Contrary to the plaintiffs’ claim, it is not clear whether each plaintiffs “dwelling unit” was Augusta House as a whole or her individual bedroom, but we need not answer that question because the plaintiffs have presented no evidence that they were *663“entitled under a rental agreement” to occupy Augusta House or their individual bedrooms “to the exclusion of others.” They merely argue that each plaintiff had a key to Augusta House and sole possession of her bedroom at the time of eviction. In contrast, the defendants have provided evidence that Mission House had an unrestricted right to house others in Augusta House as well as a right to assign Augusta House residents to different bedrooms and place more than one resident in a bedroom.

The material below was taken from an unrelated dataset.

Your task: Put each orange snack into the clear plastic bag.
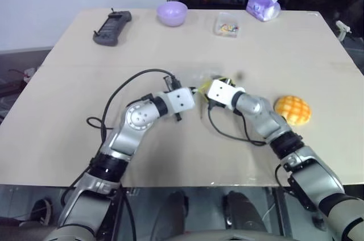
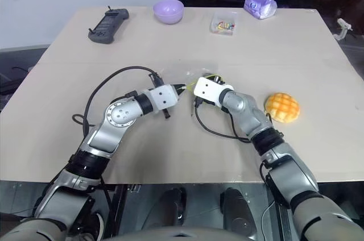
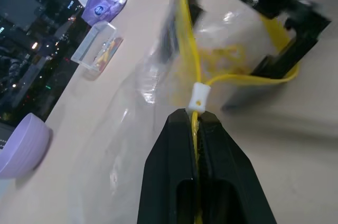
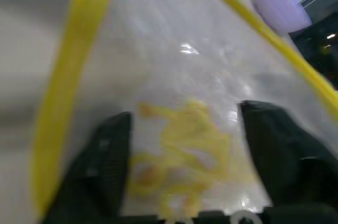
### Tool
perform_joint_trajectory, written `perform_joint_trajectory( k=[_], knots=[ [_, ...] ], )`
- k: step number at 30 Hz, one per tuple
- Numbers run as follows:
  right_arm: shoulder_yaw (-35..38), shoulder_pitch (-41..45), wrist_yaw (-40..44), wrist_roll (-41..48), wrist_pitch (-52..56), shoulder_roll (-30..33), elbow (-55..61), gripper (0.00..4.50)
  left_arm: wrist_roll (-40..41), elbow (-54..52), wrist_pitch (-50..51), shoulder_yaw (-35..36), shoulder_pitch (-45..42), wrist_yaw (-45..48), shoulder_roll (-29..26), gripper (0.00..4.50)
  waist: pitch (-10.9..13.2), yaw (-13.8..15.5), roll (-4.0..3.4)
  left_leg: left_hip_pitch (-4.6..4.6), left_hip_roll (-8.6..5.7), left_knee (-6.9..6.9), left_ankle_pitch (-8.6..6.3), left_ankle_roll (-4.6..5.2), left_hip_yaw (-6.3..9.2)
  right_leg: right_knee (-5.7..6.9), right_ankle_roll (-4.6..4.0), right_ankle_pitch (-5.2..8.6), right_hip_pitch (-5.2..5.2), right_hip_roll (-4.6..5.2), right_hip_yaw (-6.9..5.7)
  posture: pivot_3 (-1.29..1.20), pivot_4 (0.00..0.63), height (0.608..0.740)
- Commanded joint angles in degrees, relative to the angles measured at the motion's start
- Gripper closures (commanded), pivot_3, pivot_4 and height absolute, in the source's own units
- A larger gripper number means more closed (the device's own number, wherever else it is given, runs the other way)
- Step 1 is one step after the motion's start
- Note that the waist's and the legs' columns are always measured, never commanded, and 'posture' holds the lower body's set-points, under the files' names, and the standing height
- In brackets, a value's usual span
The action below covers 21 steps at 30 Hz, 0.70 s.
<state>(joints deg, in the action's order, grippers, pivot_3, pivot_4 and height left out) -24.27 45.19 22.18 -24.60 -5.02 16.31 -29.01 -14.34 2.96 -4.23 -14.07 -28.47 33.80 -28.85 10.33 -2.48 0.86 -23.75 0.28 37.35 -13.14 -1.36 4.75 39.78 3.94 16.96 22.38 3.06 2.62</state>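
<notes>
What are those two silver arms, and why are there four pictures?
They are a robot's arms. Two pictures come from cameras in its head, looking down at a table. The other two come from cameras on its wrists, very close up. Each arm ends in a black pincer. The left pincer is shut on the yellow edge of a clear bag. The right pincer is open at the bag's mouth. An orange bun waits on the table. Farther back lie a purple bowl, a small clear box, tissues and a black remote.
</notes>
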Motion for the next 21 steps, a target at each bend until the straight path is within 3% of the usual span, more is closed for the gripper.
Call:
perform_joint_trajectory(
  k=[1,5,10,14,16,21],
  knots=[
    [-0.08,1.08,-1.63,-2.23,-2.16,1.15,0.5,0.06,-0.35,-0.45,-0.57,0.66,-1.05,-0.93,0.29,4.5,0.0,0.0,0.0,0.0,0.0,0.0,0.0,0.0,0.0,0.01,0.0,0.0,0.01,0.0,0.0,0.0,0.15,0.736],
    [2.0,-1.38,2.84,0.7,-1.12,2.18,6.78,0.06,-1.24,-0.34,-0.02,0.89,-1.11,-2.22,0.82,4.5,0.0,0.0,0.0,-0.04,0.0,0.0,0.0,0.0,-0.05,0.02,0.0,0.0,0.05,-0.01,0.05,0.0,0.15,0.736],
    [6.85,-7.98,17.33,13.93,5.48,6.52,25.58,0.06,-3.31,1.04,1.17,1.06,-1.3,-4.38,0.97,4.5,0.0,0.17,0.0,-0.07,0.01,0.0,-0.01,0.01,-0.04,0.01,0.0,0.0,0.06,0.0,0.05,0.0,0.15,0.736],
    [9.13,-11.69,24.13,21.6,12.36,9.67,37.13,0.06,-3.75,2.03,1.54,0.89,-1.76,-5.42,1.51,4.5,0.0,0.09,0.0,-0.09,-0.01,0.01,-0.01,0.02,-0.03,0.0,0.0,0.0,0.05,0.01,0.04,0.0,0.15,0.736],
    [9.98,-12.64,25.81,24.35,15.34,10.45,40.46,0.06,-3.91,2.29,1.62,0.78,-1.99,-5.64,1.86,4.5,0.0,0.06,0.0,-0.06,0.02,0.01,-0.01,0.03,-0.02,0.03,0.0,0.0,0.05,-0.01,0.04,0.0,0.15,0.736],
    [21.92,-17.4,24.15,32.73,26.02,14.11,43.42,0.06,-4.03,2.09,2.13,0.7,-2.04,-6.01,2.71,4.5,-0.01,0.47,0.01,-0.08,0.01,0.04,-0.01,0.02,0.01,0.03,0.0,0.0,0.03,0.0,0.01,0.0,0.15,0.736]
  ],
)
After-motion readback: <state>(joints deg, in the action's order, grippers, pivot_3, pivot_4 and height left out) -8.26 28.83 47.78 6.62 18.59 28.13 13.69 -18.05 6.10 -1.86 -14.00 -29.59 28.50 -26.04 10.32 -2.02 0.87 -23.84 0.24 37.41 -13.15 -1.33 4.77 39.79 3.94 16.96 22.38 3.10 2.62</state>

We agree with our dissenting colleague and with the court in Torbeck v. Chamberlain, 138 Or.App. 446, 910 P.2d 389, 392-93 (1996), that the phrase “to the exclusion of others,” does not require that a party be entitled to exclude all others, including cotenants, to be protected by the KURLTA. But the dissent, like the plaintiffs, confuses the plaintiffs’ good fortune of exclusive possession with a right to exclusive possession. The fact that the plaintiffs had keys to Augusta House does not imply a right to exclusive possession when the landlord had a right to provide keys to whomever else it chose. Along similar lines, the fact that each plaintiff had her own bedroom, which, although its doors could not be locked, the other residents of Augusta House had no right to enter, provides no evidence of a right to exclusive possession.

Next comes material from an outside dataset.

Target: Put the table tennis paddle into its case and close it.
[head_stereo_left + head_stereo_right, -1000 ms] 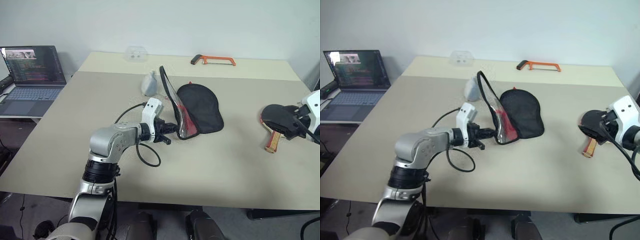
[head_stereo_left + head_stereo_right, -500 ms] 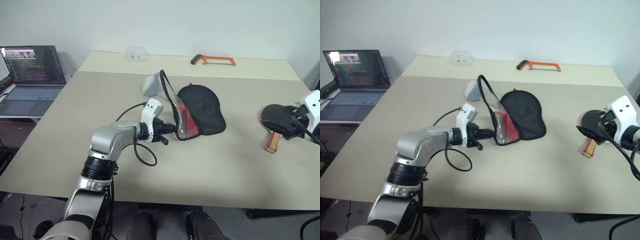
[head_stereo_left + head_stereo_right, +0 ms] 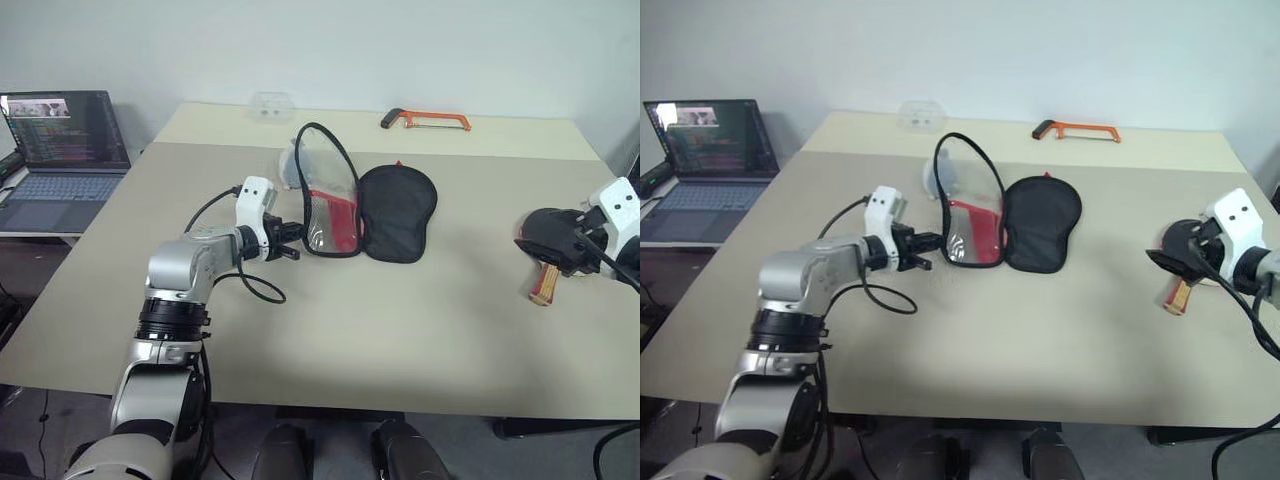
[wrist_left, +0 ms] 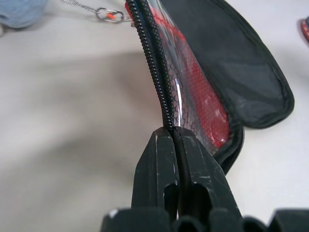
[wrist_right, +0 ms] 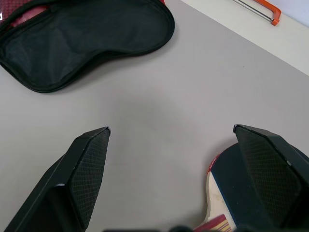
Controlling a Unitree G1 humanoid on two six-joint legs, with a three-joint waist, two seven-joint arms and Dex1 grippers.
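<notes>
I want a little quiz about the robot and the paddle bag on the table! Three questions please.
1. True or false: the paddle is already inside the case.
2. Which gripper pinches the case's zipper edge?
A. left gripper
B. right gripper
3. Fill in: the orange hacksaw lies at the table's ____ edge.

Key:
1. False. It lies on the table by the right gripper, apart from the case.
2. A. It is shut on the rim; the right gripper is open.
3. Far.
</notes>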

Here, the plaintiffs have presented evidence only that they had the good fortune of exclusive possession of their bedrooms during their approximate two-month stay at Augusta House. The defendants presented evidence that Mission House could permit others to reside in Augusta House and could move the plaintiffs to different bedrooms or place other residents in their bedrooms at any time, and the plaintiffs present no evidence to dispute that. And, contrary to the dissent’s assertion, the record does not reflect that the Mission House staff had only a limited right to enter Augusta House. It merely reflects that the staff did not reside there in furtherance of Mission House’s goal of helping the plaintiffs become financially independent members of mainstream society. Therefore, there is no factual dispute that the plaintiffs were not entitled to possess Augusta House or their individual bedrooms “to the exclusion of others,” and they failed to qualify as tenants under the KURLTA as a matter of law.
y.
We conclude that the plaintiffs lacked a protected property interest under Kentucky law because their residence at Augusta House constituted residence at an institution, which is not governed by the KURLTA, and, in the alternative, they failed to qualify as tenants under the KURLTA. We AFFIRM the district court’s order granting summary judgment in favor of the defendants.